* Brief *
Among the lines below, a stretch begins at the one with "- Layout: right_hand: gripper" and ends at the one with "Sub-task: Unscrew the". Repeat that stretch exactly, ends included.

* Supplied material *
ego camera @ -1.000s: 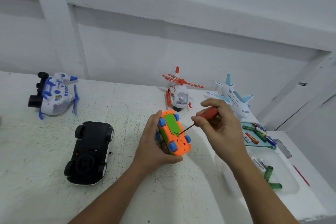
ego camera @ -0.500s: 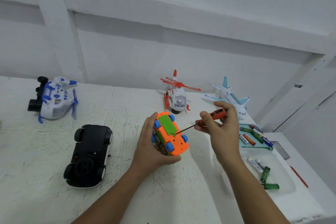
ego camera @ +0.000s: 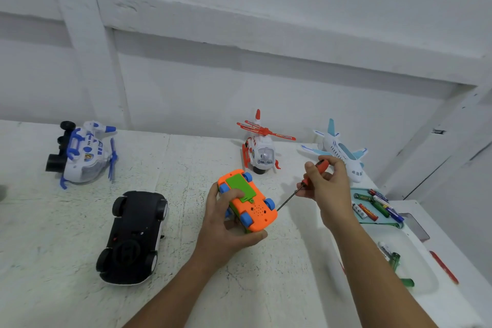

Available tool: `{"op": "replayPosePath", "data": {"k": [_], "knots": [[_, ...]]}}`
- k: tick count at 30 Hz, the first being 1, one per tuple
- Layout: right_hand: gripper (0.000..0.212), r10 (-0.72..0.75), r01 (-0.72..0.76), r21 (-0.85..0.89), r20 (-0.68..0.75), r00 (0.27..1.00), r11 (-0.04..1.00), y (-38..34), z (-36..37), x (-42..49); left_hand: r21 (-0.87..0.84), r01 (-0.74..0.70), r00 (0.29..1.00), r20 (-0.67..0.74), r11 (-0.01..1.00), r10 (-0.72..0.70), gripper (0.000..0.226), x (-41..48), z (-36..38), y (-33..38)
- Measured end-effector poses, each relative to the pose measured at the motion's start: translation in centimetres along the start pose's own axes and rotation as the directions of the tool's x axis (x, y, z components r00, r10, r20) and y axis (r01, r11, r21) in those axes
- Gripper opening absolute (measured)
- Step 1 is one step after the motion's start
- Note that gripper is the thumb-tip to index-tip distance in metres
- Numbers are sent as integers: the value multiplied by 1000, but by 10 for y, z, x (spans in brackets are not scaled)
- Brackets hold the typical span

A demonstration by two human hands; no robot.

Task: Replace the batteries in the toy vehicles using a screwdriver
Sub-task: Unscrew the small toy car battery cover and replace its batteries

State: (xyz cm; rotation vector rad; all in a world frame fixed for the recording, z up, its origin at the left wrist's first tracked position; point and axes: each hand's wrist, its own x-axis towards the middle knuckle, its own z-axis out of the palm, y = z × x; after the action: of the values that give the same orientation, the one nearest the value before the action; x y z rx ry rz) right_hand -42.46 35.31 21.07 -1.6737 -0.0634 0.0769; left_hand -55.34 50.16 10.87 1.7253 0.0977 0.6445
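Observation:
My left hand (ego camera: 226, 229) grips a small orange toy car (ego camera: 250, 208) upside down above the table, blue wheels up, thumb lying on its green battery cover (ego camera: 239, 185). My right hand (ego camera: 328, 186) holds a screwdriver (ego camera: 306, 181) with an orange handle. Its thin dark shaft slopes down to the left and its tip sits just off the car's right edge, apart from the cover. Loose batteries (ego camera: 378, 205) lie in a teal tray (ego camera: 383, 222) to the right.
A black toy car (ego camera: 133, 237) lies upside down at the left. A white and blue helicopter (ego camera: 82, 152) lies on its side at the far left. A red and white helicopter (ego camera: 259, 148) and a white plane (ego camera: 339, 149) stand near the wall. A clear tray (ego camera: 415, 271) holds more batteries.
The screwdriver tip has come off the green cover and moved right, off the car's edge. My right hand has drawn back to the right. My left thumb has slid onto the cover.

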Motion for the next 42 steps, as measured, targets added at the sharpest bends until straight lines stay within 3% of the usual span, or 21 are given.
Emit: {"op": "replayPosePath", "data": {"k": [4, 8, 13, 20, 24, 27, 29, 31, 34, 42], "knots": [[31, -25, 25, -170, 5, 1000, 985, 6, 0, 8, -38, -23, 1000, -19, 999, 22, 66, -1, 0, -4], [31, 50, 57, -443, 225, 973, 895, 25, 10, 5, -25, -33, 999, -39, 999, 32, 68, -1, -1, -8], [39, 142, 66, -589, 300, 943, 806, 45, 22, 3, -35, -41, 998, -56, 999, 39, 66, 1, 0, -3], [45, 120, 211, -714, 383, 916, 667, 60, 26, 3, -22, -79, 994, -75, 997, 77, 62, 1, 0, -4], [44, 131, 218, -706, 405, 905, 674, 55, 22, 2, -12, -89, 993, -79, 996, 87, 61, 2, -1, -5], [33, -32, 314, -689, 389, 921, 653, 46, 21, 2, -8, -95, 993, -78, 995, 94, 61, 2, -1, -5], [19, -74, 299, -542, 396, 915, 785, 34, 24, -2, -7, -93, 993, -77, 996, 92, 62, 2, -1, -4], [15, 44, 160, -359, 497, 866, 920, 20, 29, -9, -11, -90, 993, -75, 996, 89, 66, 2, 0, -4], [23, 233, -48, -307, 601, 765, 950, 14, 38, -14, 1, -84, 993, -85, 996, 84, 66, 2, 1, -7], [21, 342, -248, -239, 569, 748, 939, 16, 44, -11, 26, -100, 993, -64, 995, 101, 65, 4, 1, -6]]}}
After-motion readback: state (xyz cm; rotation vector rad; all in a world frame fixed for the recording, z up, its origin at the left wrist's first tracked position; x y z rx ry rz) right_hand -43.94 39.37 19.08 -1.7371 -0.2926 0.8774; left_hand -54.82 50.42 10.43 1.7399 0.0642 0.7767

* Response *
- Layout: right_hand: gripper (0.000..0.212), r10 (-0.72..0.75), r01 (-0.72..0.76), r21 (-0.85..0.89), r20 (-0.68..0.75), r00 (0.27..1.00), r11 (-0.04..1.00), y (-38..34), z (-36..37), x (-42..49); left_hand: r21 (-0.87..0.84), r01 (-0.74..0.70), r00 (0.29..1.00), r20 (-0.67..0.74), r11 (-0.01..1.00), r10 (-0.72..0.70), gripper (0.000..0.226), x (-41..48), z (-36..38), y (-33..38)
- Measured end-effector poses, each relative to the pose measured at the motion's start: translation in centimetres along the start pose's own axes and rotation as the directions of the tool's x axis (x, y, z components r00, r10, r20) and y axis (r01, r11, r21) in those axes
- Gripper opening absolute (measured)
- Step 1 is one step after the motion's start
- Note that gripper is the thumb-tip to index-tip distance in metres
- Numbers are sent as integers: the value multiplied by 1000, but by 10 for y, z, x (spans in brackets are not scaled)
- Brackets hold the typical span

A demonstration by two human hands; no robot.

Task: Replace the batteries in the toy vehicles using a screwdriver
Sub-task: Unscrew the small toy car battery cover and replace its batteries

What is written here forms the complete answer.